Without copying any pictures, restate exactly the lines from the start of the records through the line containing "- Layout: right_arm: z".

#### Source information

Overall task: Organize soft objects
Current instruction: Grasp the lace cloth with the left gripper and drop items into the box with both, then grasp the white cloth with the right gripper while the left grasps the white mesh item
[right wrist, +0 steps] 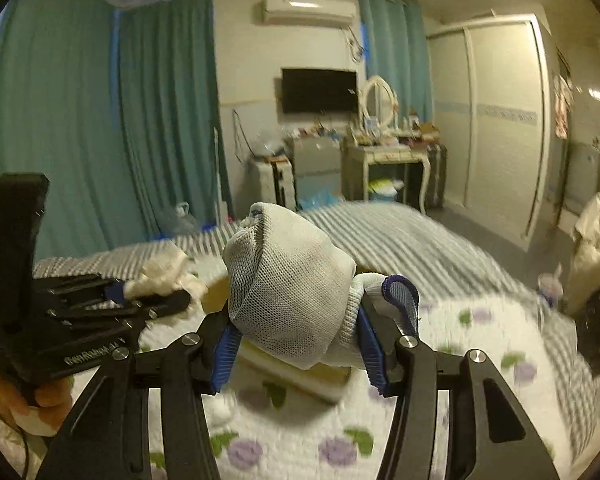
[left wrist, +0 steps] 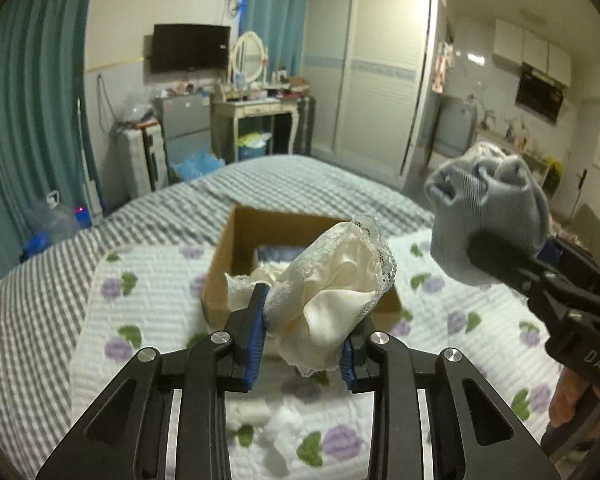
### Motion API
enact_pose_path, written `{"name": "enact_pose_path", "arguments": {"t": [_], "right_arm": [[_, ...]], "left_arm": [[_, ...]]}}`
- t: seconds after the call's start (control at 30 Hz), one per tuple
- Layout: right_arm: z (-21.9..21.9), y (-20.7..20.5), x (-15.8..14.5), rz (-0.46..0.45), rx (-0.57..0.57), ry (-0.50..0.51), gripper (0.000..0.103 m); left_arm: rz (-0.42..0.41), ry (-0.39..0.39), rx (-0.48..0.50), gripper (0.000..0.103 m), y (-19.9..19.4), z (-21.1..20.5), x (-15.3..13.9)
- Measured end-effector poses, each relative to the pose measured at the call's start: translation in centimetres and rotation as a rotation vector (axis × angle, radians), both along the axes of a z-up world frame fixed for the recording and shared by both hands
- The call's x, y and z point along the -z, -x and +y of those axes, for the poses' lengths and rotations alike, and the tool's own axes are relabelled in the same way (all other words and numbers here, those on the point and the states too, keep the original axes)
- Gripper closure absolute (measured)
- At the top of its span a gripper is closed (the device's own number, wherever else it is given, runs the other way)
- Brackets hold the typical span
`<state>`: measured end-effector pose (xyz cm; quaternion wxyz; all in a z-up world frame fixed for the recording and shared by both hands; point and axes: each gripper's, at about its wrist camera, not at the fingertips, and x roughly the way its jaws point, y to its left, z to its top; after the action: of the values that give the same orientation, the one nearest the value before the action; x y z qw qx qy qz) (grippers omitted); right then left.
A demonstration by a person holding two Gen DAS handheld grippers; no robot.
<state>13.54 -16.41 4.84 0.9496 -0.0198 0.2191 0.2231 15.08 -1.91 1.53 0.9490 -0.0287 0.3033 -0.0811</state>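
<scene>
My left gripper (left wrist: 304, 320) is shut on a cream lace-trimmed cloth (left wrist: 332, 300) and holds it above the near edge of an open cardboard box (left wrist: 236, 256) on the bed. My right gripper (right wrist: 296, 340) is shut on a rolled grey sock bundle (right wrist: 288, 292) with a blue cuff. In the left wrist view the right gripper (left wrist: 480, 256) holds the grey sock bundle (left wrist: 484, 216) up in the air to the right of the box. In the right wrist view the left gripper (right wrist: 156, 292) sits at the left with the cream cloth (right wrist: 160, 276). The box holds some pale cloth.
The box stands on a white quilt with purple flowers (left wrist: 148, 344) over a grey striped bedspread (left wrist: 292, 180). Beyond the bed are a dressing table (left wrist: 256, 112), a wardrobe (left wrist: 372, 80) and teal curtains (right wrist: 80, 120).
</scene>
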Motion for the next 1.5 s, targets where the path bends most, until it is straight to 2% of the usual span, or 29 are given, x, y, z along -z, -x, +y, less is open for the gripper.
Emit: {"name": "enact_pose_path", "arguments": {"t": [0.1, 0.2, 0.4, 0.5, 0.67, 0.8, 0.87, 0.9, 0.97, 1.03, 1.1, 1.2, 1.37, 1.4, 1.43, 1.5], "right_arm": [[0.9, -1.9, -1.4, -0.018, -0.033, 0.019, 0.051], [1.9, -4.4, -1.0, -0.02, -0.04, 0.067, 0.051], [3.4, -10.7, 3.9, 0.111, -0.067, 0.121, 0.051], [3.3, -13.4, 6.2, 0.176, -0.084, 0.112, 0.051], [3.2, -16.1, 9.3, 0.268, -0.117, 0.122, 0.051], [3.4, -17.2, 11.2, 0.314, -0.14, 0.132, 0.049], [3.0, -17.5, 11.0, 0.318, -0.144, 0.115, 0.044], [2.6, -17.6, 10.8, 0.325, -0.138, 0.095, 0.037], [1.8, -17.6, 9.9, 0.321, -0.102, 0.049, 0.031], [1.5, -17.1, 8.8, 0.303, -0.102, 0.036, 0.03], [1.3, -16.4, 7.2, 0.268, -0.079, 0.034, 0.024], [0.8, -14.7, 4.8, 0.219, -0.054, 0.011, 0.022], [-0.1, -10.6, 0.5, 0.161, -0.024, -0.042, 0.018], [-0.3, -9.5, -0.5, 0.144, -0.021, -0.041, 0.017], [-0.5, -8.7, -1.3, 0.13, -0.018, -0.035, 0.016], [-0.6, -6.4, -2.8, 0.101, -0.005, -0.024, 0.013]], "left_arm": [[-0.014, -0.015, -0.012, 0.073, -1.9, 0.0, -0.2], [-0.004, -0.026, -0.024, 0.073, -4.5, 0.1, 0.7], [0.063, -0.058, -0.035, 0.073, -8.8, 0.2, 4.5], [0.085, -0.084, -0.028, 0.073, -10.0, 0.0, 6.2], [0.112, -0.14, -0.025, 0.073, -11.6, -0.2, 8.6], [0.097, -0.172, -0.026, 0.07, -11.9, -0.7, 9.0], [0.081, -0.176, -0.028, 0.069, -11.7, -0.9, 8.9], [0.08, -0.179, -0.03, 0.066, -11.6, -1.0, 8.9], [0.086, -0.185, -0.04, 0.037, -11.5, -1.1, 8.8], [0.067, -0.184, -0.058, 0.024, -11.0, -1.2, 8.3], [0.037, -0.172, -0.067, 0.022, -10.0, -1.1, 7.2], [0.025, -0.164, -0.08, 0.022, -9.0, -0.8, 5.6], [-0.058, -0.172, -0.092, 0.021, -5.2, -0.4, 0.8], [-0.078, -0.175, -0.093, 0.019, -4.3, -0.2, -0.1], [-0.1, -0.177, -0.095, 0.011, -3.2, 0.0, -1.2], [-0.155, -0.176, -0.104, 0.009, -0.6, 0.5, -3.1]]}}
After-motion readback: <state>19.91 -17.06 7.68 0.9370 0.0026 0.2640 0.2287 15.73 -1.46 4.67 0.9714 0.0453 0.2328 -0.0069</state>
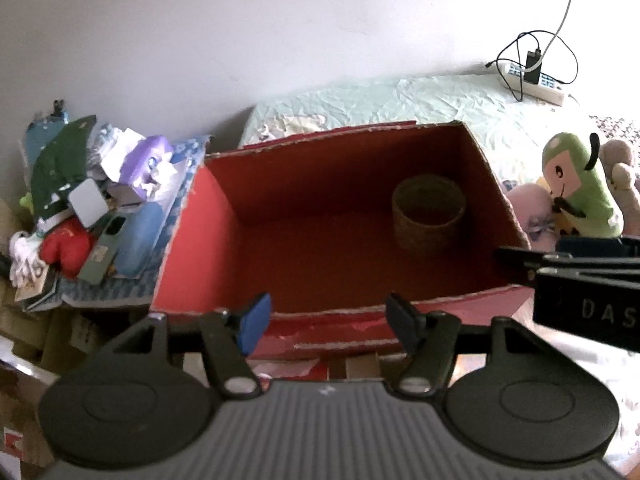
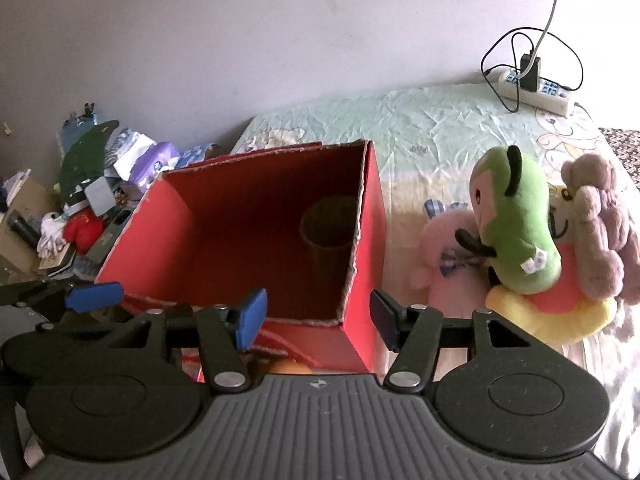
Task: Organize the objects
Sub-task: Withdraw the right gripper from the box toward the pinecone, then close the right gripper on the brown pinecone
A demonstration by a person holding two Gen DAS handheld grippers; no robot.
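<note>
Both tongs hover spread and empty at the near rim of an open red cardboard box on a bed: the left tongs at its front edge, the right tongs at its near right corner. A brown woven cup stands inside the box. A green plush toy leans among other soft toys beside the box.
</note>
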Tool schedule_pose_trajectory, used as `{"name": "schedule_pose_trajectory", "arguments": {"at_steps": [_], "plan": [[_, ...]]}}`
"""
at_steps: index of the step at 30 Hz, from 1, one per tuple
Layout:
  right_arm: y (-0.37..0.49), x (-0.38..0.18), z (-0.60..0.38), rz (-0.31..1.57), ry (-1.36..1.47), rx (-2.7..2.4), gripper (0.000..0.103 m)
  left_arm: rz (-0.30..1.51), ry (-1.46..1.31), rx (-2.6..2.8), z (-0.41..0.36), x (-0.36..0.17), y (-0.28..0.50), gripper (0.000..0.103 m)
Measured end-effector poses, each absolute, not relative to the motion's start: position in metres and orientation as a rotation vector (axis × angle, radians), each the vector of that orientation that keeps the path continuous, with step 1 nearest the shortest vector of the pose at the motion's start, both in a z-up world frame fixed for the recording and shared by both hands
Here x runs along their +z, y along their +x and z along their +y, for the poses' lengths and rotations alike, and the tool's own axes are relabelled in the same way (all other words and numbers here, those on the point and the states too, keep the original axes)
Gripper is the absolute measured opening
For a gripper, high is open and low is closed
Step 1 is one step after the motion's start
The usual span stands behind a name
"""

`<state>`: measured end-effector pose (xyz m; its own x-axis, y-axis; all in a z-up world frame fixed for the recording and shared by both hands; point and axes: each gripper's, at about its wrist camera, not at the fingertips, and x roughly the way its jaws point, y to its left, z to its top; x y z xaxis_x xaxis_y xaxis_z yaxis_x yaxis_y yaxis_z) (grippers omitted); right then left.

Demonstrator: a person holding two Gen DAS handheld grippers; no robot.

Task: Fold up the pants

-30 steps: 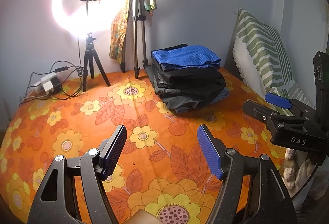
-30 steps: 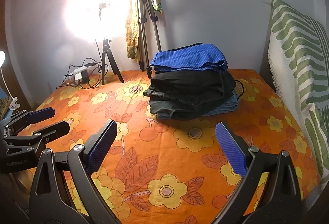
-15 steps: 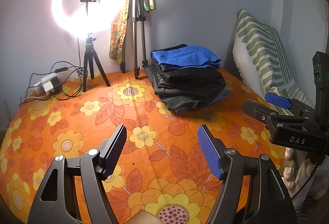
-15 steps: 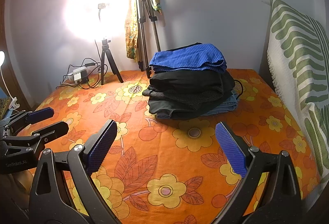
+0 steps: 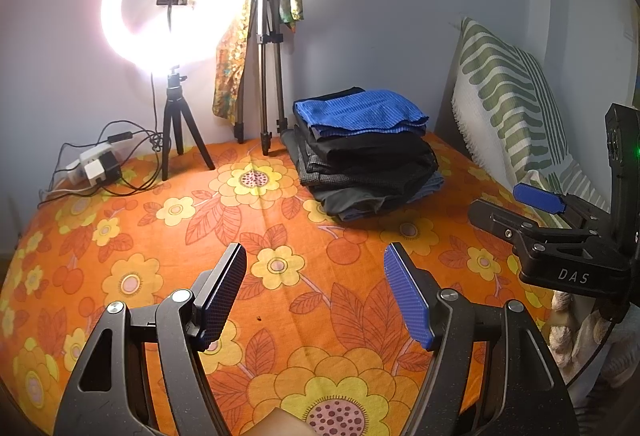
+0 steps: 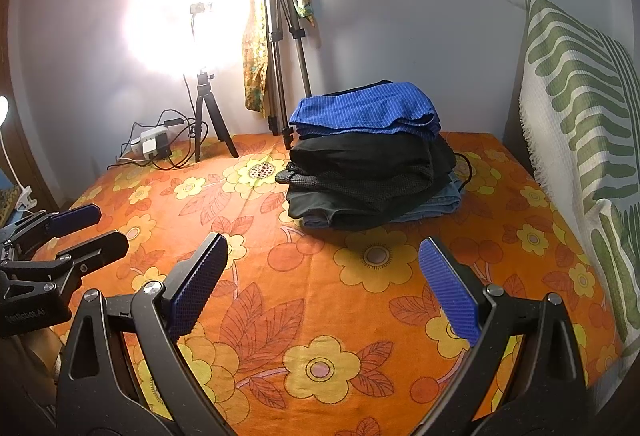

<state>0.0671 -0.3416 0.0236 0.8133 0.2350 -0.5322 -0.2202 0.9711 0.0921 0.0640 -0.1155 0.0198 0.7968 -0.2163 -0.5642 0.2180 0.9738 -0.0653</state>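
Observation:
A stack of folded pants (image 5: 368, 160) sits at the back of the orange flowered bedspread (image 5: 280, 228), with a blue pair (image 5: 360, 112) on top and black and grey ones below. The stack also shows in the right wrist view (image 6: 372, 172). My left gripper (image 5: 316, 288) is open and empty, held low over the cloth well in front of the stack. My right gripper (image 6: 324, 284) is open and empty too, a little in front of the stack. Each gripper appears in the other's view: the right one at the right edge (image 5: 532, 212), the left one at the left edge (image 6: 76, 228).
A lit ring light on a small tripod (image 5: 176, 132) and a taller tripod (image 5: 264, 48) draped with a patterned cloth stand against the back wall. A power strip with cables (image 5: 96, 164) lies at the back left. A green-striped pillow (image 5: 516, 108) leans at the right.

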Motion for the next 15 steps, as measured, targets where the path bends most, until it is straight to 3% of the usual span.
{"name": "schedule_pose_trajectory", "arguments": {"at_steps": [15], "plan": [[0.0659, 0.0196, -0.3420, 0.574, 0.021, 0.238, 0.098, 0.598, 0.001, -0.226, -0.1132, 0.0190, 0.0613, 0.071]]}}
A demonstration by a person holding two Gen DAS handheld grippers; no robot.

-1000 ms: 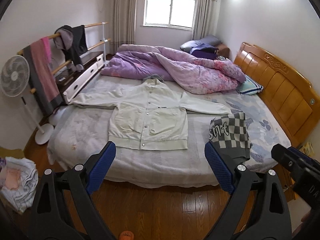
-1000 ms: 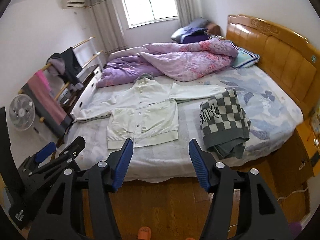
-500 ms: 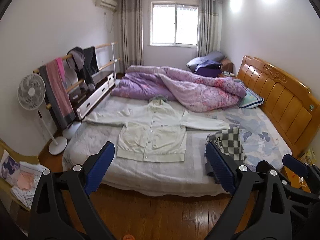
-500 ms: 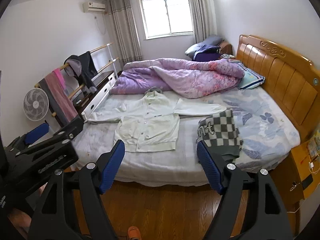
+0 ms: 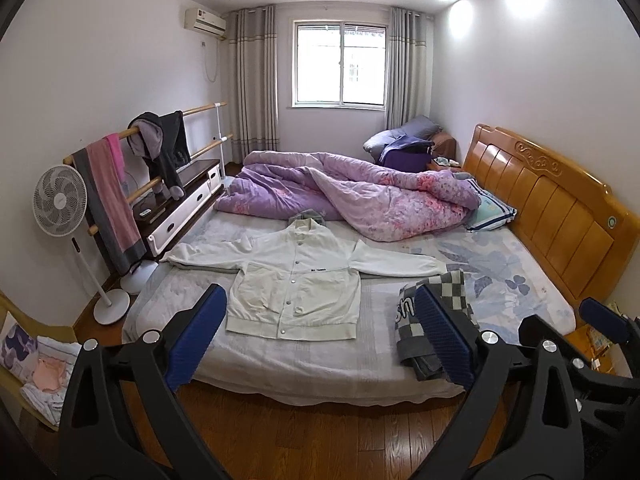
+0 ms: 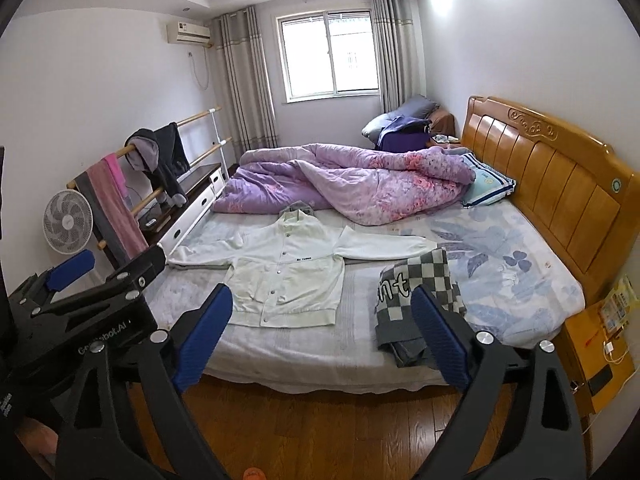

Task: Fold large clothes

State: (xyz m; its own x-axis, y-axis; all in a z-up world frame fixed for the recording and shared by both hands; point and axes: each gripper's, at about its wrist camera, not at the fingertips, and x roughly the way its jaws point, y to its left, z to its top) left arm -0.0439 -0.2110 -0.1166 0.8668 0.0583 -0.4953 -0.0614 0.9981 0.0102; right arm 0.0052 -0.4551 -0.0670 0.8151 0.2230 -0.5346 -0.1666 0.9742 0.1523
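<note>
A white button-up jacket [image 5: 296, 280] lies flat and face up on the bed, sleeves spread to both sides; it also shows in the right wrist view [image 6: 288, 268]. A folded grey-and-white checked garment [image 5: 436, 320] [image 6: 416, 300] lies to its right near the bed's front edge. My left gripper [image 5: 320, 336] is open and empty, held over the floor in front of the bed. My right gripper [image 6: 320, 336] is open and empty, also short of the bed. The left gripper's body [image 6: 80, 304] shows at the left of the right wrist view.
A rumpled purple quilt [image 5: 352, 196] fills the back of the bed. A wooden headboard [image 5: 552, 208] stands at the right. A rail with hung clothes [image 5: 132, 172], a white fan [image 5: 60, 200] and a low cabinet [image 5: 180, 212] line the left. Wood floor [image 5: 320, 440] lies below.
Both grippers have pulled back and tilted up from the bed; more of the room and ceiling shows now. Jaws stay open. The clothes have not moved.
</note>
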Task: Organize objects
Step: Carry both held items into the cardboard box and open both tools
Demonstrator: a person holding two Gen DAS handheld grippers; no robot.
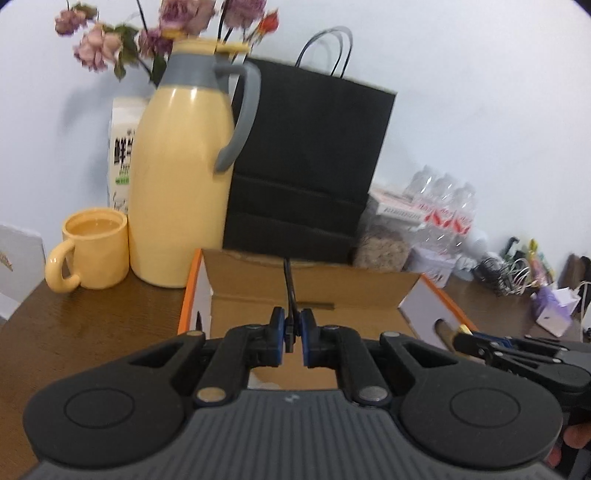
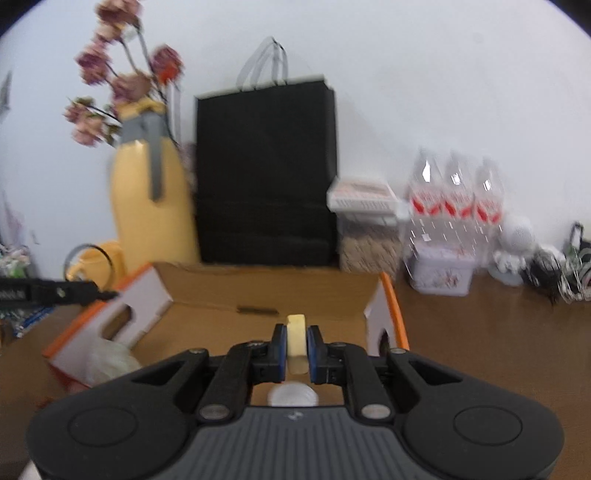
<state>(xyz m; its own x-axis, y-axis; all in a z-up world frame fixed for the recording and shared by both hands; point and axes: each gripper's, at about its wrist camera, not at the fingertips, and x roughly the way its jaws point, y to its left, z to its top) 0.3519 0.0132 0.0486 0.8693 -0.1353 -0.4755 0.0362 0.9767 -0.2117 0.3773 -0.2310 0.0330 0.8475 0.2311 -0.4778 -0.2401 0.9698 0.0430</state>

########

Task response
Overall task: Organize soft objects
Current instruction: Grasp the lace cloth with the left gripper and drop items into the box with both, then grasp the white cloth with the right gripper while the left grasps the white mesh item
[right wrist, +0 steps] 
[left wrist, +0 steps] 
### Motion API
enact_pose_path, written `{"name": "enact_pose_path", "arguments": {"t": [_], "right_arm": [[_, ...]], "left_arm": [[_, ...]]}}`
- t: seconds after the call's start (control at 30 Hz), one per tuple
- Layout: right_arm: z (-21.9..21.9), y (-20.7..20.5), x (-15.8..14.5), rz (-0.46..0.45), rx (-0.57..0.57), ry (-0.50..0.51), gripper (0.000..0.103 m); left_arm: rz (-0.42..0.41), ry (-0.39..0.39), rx (-0.48..0.50), gripper (0.000..0.103 m), y (-19.9..19.4), z (-21.1..20.5), x (-15.3..13.9)

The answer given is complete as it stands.